An den Tischen wurde hart um jeden Punkt gekämpft, den es zu gewinnen gab. Alle Spieler waren mit viel Elan, Spaß und großer Begeisterung dabei, so dass durchgängig spannende Partien auf tollem Niveau verfolgt werden konnten. Beide Teams waren mit ihren Leistungen zufrieden und genossen anschließend das gemütliche Beisammensein im Sportheim bei einem kleinen Imbiss.

Mittlerweile gehört das Turnier zwischen dem Sportclub Pollanten und den Jura-Werkstätten Neumarkt, das heuer schon zum sechsten Mal stattfand, zum festen Bestandteil des Terminkalenders beider Mannschaften.

Es wurde wieder einmal unter Beweis gestellt, dass Sport eine einzigartige Chance bietet, Begegnungen zwischen den unterschiedlichsten Menschen zu ermöglichen. Das gemeinsame Interesse am Tischtennissport verbindet! Dadurch war auch von der ersten Minute an der passende Gesprächsstoff gefunden und so war es ein leichtes, in entspannter Umgebung untereinander Kontakte zu knüpfen. Die Spieler, die sich zum Teil schon aus den Vorjahren kannten, konnten auf´‘s Neue ein unvergessliches Turnier, das von einem tollen Miteinander geprägt war, erleben.

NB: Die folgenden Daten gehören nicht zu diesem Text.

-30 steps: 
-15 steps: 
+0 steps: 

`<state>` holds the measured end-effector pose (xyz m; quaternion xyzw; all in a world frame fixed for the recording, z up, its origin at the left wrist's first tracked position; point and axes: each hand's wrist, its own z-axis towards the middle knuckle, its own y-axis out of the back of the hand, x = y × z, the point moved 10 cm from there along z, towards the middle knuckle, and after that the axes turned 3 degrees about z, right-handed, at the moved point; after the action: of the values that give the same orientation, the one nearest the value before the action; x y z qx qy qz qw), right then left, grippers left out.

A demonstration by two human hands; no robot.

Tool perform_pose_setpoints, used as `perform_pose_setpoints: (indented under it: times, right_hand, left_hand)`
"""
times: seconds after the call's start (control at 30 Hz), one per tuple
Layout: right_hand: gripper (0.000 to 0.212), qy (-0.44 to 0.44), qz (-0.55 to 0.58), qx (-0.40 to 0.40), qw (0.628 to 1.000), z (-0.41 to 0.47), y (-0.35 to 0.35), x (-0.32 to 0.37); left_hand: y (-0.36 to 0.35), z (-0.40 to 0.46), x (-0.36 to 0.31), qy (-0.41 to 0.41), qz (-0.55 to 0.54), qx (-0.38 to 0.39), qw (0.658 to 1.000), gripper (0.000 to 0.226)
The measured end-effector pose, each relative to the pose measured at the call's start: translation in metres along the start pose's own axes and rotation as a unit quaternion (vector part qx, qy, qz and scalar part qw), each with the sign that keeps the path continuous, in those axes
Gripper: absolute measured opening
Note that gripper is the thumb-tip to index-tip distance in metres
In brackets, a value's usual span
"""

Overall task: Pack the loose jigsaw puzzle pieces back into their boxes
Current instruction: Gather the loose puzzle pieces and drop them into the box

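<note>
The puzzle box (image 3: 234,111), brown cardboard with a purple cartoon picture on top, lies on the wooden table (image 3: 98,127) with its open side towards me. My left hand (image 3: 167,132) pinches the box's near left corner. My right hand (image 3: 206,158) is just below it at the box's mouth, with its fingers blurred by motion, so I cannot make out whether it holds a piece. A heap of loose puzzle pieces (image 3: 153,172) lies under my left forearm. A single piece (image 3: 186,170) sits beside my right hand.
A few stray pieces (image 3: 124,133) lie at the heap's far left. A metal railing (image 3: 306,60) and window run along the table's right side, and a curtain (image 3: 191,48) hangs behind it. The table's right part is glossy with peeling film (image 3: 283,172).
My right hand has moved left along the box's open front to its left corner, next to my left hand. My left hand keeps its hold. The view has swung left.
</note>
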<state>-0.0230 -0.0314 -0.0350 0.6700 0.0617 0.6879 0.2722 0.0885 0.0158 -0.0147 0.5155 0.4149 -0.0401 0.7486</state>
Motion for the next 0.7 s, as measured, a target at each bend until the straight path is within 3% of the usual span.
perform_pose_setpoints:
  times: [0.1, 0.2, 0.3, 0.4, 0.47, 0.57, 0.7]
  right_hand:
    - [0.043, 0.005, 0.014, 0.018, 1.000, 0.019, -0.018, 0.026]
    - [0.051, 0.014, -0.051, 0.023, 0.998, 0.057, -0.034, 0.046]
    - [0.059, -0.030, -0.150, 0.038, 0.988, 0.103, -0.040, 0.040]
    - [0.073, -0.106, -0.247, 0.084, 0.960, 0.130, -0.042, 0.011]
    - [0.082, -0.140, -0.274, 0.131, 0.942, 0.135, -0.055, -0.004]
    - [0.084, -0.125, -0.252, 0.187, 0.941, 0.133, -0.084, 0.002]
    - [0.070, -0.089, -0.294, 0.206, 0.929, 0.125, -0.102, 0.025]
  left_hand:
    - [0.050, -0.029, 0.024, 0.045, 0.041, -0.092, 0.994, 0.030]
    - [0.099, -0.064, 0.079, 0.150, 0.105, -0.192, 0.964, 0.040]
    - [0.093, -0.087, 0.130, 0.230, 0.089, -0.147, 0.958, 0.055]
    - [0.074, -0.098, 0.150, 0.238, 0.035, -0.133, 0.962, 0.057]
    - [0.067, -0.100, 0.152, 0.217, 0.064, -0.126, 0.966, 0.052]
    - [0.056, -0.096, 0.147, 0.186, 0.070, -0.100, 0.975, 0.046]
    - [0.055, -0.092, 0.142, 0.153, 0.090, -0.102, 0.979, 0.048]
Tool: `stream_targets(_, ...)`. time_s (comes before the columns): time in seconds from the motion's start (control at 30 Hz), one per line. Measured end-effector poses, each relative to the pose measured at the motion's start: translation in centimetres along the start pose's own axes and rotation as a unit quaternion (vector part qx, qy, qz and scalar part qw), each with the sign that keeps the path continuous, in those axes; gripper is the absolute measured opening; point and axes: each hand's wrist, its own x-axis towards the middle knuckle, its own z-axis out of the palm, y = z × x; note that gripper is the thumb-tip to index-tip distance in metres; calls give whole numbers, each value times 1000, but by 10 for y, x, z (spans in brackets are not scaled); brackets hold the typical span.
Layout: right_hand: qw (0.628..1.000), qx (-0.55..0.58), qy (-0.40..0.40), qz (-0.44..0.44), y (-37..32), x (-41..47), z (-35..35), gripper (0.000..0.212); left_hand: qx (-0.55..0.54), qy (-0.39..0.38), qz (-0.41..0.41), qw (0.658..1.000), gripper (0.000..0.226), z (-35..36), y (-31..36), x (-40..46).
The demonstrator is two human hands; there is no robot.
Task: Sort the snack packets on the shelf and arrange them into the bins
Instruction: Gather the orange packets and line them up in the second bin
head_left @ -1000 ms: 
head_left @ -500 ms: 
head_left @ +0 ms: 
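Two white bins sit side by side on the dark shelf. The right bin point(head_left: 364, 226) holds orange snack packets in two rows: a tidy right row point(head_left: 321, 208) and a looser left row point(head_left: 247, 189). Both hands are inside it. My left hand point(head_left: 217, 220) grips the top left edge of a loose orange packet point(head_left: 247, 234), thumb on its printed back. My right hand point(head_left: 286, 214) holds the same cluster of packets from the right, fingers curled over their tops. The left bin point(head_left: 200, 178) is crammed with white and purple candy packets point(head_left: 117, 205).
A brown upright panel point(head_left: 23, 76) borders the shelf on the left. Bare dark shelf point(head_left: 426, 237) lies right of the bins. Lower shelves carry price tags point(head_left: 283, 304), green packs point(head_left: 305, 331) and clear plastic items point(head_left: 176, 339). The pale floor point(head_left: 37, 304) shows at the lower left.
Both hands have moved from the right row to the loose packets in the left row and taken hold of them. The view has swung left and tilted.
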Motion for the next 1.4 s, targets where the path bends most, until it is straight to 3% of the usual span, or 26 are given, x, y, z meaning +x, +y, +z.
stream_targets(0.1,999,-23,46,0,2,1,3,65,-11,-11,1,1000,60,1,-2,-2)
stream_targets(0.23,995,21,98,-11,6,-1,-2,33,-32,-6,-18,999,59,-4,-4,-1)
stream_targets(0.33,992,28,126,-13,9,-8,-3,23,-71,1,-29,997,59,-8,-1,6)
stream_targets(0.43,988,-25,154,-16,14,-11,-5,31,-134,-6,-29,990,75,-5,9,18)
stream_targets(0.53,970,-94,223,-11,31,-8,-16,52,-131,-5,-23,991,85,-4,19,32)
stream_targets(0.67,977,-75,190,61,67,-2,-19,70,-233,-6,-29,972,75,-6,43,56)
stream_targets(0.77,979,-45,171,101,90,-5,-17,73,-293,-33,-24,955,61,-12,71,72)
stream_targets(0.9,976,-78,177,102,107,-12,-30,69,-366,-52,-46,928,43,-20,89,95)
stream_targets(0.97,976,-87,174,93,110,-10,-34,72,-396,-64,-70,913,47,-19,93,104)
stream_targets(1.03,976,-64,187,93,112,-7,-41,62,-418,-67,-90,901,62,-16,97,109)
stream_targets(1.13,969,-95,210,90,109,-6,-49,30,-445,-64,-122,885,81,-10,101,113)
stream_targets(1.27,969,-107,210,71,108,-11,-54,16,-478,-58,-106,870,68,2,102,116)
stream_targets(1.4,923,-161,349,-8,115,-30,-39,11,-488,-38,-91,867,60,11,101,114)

„So etwas gibt es nicht oft im Landkreis Neumarkt“ war die einhellige Meinung der Vertreter aus Politik und Sport. Bürgermeister Ludwig Eisenreich schaute mit seiner Stellvertreterin Gerlinde Delacroix vorbei und sprach von einer interessanten Veranstaltung und dankte dabei Abteilungsleiter Harald Schwarz für sein Engagement.

Stadtrat Gerhard Binder, Behindertenbeauftragter der Stadt Berching und BLSV Kreisvorsitzender Robert Hoidn waren von der Veranstaltung begeistert. In der Freifläche vor der Turnhalle hatte Theresa Schöffmann, die ein freiwilliges soziales Jahr bei den Jura Werkstätten absolviert, einen Blinden- und Rollstuhlparcours angelegt, bei dem die Jugendlichen des SC Pollanten und die Besucher ausprobieren konnten, wie es sich anfühlt, wenn man nichts sieht oder im Rollstuhl sitzt. Eine völlig neue Erfahrung für Trainer und Sportler war, wie komplex doch das Leben im Rollstuhl ist, mit all den alltäglichen Hindernissen und mit welchen Herausforderungen man dabei zu kämpfen hat. Die Scheu, mit einem Rollstuhl zu fahren, wurde schnell abgelegt. (ugu)

Kurz & knapp

Unterstützung: Die Vorstände des SC Pollanten und Ortssprecher Wolfgang Großmann unterstützen das Turnier schon seit Jahren

Ziel: Das Ziel von Christa Petritzky und Harald Schwarz, die die Veranstaltung ins Leben gerufen haben, ist das Bewusstsein zu wecken für mehr Toleranz und Rücksichtnahme, so dass dadurch das Leben miteinander für alle leichter, angenehmer und schöner wird (ugu).